Upon receiving the Winter issue of Oregon Quarterly and upon learning that the Ducks are still at number one, I finally need to make one long-made decision known: I will never give money to the University of Oregon. Whilst we have a competitive football team, the national rank of the University is (as you stated without much shame) 111th, up from 115th. Does it really matter? It is not 11th, or even 51st, or even 91st, it is out of the top 100. If you have chosen to forget it already, it was ranked within the top 100 just a few years ago. The rank just sank faster than Titanic in the past few years.

There is only one reason why I will never give money to UO: it is not a higher education institution that adheres to the mission of educating, it is in the sports business. I have given money to the institution where I attended for my undergraduate, which has no professional sports team. I have thought of giving money to my current institution, which does not have a football team. But the University of Oregon? Never a chance.

When I was a graduate teaching fellow from 2000 to 2004, we negotiated our contract with the graduate school every two years. The process was ugly and unnecessarily so. We only bargained for a modest raise, which translated to an increase of about ten dollars each month for most of us. The bargaining team of the graduate school told us that being a GTF is being an apprentice; the end of the tunnel is much brighter. Now that I am out of the tunnel and have spare money to give to institutions, I will never forget the sulky faces and mean words at the other side of the bargaining table. Why doesn’t the University just ask those former student athletes who were not chosen to play professional sports to give money?

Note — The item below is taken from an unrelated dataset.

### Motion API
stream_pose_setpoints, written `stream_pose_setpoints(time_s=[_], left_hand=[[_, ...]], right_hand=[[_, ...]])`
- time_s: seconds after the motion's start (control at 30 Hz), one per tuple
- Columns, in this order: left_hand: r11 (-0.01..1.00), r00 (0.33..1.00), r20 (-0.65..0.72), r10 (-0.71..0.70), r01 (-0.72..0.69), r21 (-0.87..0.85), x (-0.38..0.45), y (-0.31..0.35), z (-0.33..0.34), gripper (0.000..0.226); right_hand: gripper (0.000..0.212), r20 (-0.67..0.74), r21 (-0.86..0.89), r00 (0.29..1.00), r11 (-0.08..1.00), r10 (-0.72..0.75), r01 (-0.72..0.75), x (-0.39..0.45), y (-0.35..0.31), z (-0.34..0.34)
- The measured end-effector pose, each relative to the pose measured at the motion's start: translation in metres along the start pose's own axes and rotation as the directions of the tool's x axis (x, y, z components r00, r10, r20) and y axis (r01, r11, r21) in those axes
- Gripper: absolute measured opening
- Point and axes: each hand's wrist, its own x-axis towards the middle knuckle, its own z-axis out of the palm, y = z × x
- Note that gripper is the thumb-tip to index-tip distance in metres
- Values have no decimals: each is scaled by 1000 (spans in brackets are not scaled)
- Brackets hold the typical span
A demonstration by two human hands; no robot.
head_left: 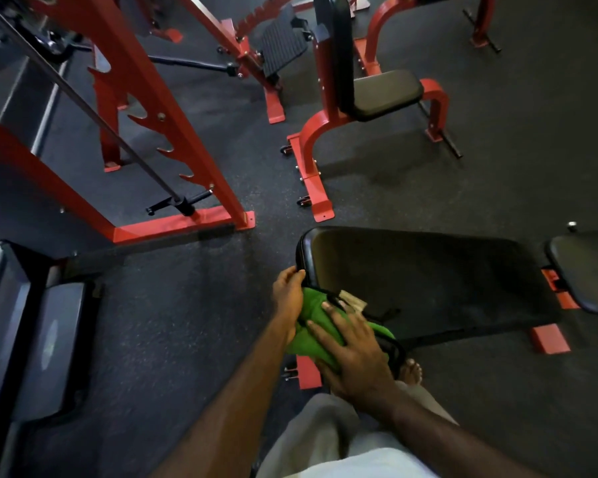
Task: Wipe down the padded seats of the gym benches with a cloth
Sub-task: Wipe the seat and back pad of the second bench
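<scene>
Head view, bench pad (428, 284) lengthwise left-right, right hand (354, 353) flat on green cloth (320, 326), left hand (287, 294) fingers gripping pad end

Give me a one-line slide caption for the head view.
Right hand presses a green cloth on the black bench pad while the left hand grips the pad's end.
</scene>
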Motion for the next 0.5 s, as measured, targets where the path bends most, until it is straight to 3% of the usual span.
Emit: stream_pose_setpoints(time_s=[0.17,0.27,0.37,0.43,0.5], left_hand=[[1000,999,-44,6,-7,-10,0,-13,5,29],[1000,999,-41,3,-3,-11,9,-13,7,29],[1000,998,-55,17,-17,6,9,-14,12,34],[1000,997,-73,26,-26,-3,8,-16,14,35],[1000,996,-84,18,-20,-15,7,-18,15,35]], right_hand=[[69,121,-129,978,974,-169,184,-22,36,-10],[75,146,-102,989,993,-37,52,-51,60,-15],[80,97,-38,989,993,111,-108,-43,42,-8],[78,81,-23,991,994,108,-107,-29,25,-3],[74,134,-57,991,998,4,3,-31,32,-8]])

For those of us who are in a discipline which has a demand of PhDs, we are lucky enough to find full-time employment. However, the constant depressing rank of the University makes our upward mobility almost impossible when compared to fellows who graduate from similar programs. For those with a UO English and humanities PhDs, the end of the tunnel may never be here.

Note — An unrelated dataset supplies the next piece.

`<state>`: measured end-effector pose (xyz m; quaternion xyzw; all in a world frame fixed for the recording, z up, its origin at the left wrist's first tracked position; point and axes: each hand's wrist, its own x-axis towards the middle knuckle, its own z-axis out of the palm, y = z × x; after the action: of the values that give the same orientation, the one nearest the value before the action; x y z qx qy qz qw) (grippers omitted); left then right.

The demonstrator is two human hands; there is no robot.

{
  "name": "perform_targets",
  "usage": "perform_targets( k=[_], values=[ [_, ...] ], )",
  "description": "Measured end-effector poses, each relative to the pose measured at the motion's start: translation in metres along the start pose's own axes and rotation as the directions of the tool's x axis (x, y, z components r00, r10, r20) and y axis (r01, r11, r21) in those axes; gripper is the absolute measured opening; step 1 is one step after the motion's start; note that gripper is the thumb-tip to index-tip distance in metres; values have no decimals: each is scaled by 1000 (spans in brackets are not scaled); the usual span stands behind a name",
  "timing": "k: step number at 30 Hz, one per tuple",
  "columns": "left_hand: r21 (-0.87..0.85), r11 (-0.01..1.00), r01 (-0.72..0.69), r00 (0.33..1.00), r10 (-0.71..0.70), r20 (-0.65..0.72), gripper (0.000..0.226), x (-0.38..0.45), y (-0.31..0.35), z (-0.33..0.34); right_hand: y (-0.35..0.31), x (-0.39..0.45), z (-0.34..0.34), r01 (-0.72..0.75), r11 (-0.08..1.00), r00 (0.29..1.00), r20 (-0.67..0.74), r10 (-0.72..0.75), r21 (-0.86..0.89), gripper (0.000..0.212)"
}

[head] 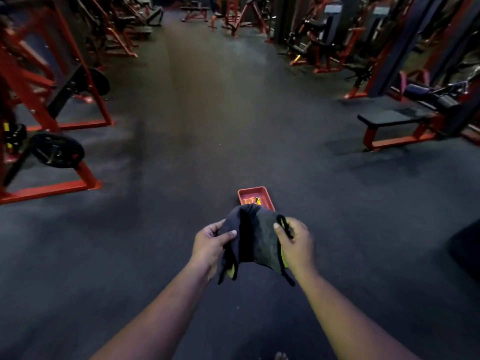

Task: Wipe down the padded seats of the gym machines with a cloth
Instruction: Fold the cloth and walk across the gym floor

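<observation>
Cloth (255,236) first: you have the dark rag, with its yellow-green trim, stretched between both hands out in front of you, over the open floor (181,178) and not yet near any seat. Your left hand (210,246) has its fingers curled around the left edge, thumb pressed on top; your right hand (296,241) pinches the right edge, thumb over the fabric and a black cord or strap caught under it. Both grips look closed on the cloth.

Fold it into a flat pad before you wipe, I'd say, and tuck the hanging corners and that cord in so nothing drags.

Just beyond your hands a red tray (255,197) sits on the floor with small items inside; step around it. The nearest padded surface looks to be the flat bench (389,116) to your right, well apart from you. On your left, red frames carry a weight plate (57,150) sticking out low, so keep clear of that side.
</observation>
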<state>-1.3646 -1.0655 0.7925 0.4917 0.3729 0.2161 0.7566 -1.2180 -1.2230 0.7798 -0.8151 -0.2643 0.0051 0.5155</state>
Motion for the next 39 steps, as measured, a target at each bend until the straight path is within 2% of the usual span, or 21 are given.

When I mentioned to colleagues that I attended the UO, the first few questions are: “Is it in the Pac-10? Is it where Prefontaine went?” If this is what UO is only known for, then it should feel ashamed of itself.

Micky Lee, PhD ’04
Somerville, Massachusetts

Measuring Success

The article in the Autumn issue relating Schombert/Hsu’s findings re college entrance scores vs. college performance [“The Measure of Success,” UpFront] was most interesting.

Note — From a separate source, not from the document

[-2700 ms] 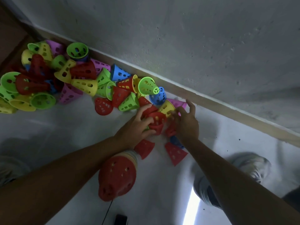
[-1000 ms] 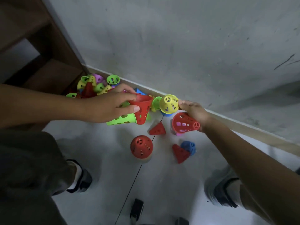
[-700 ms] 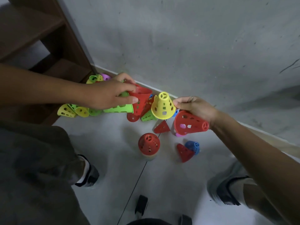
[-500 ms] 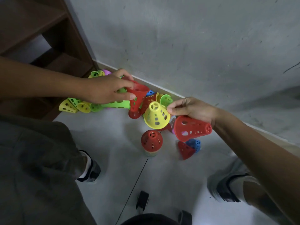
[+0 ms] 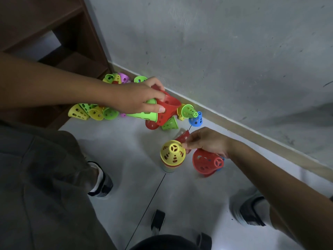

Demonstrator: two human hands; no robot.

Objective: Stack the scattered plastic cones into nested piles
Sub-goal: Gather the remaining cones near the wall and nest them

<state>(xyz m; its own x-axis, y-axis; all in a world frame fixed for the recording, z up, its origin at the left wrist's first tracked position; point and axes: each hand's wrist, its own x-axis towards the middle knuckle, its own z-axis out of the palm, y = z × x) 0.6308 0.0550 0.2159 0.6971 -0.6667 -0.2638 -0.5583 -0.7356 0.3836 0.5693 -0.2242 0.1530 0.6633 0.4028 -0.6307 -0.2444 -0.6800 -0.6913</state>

I would like to add that sometimes students become more focused and diligent upon reaching college, especially if expenses come out of their own pockets, than they were in high school when they pursued the “right social circles, dating, and activity clubs.” (Likewise, some students upon reaching college ditch the academic pursuits to “party hardy,” especially when parental oversight is miles away.) High school and college are two different milieus, and students are at different ages and maturity stages at each setting. Different achievement levels should not be surprising.

Susan L. Forkner, MA ’70

Ms. Forkner is a former high school teacher.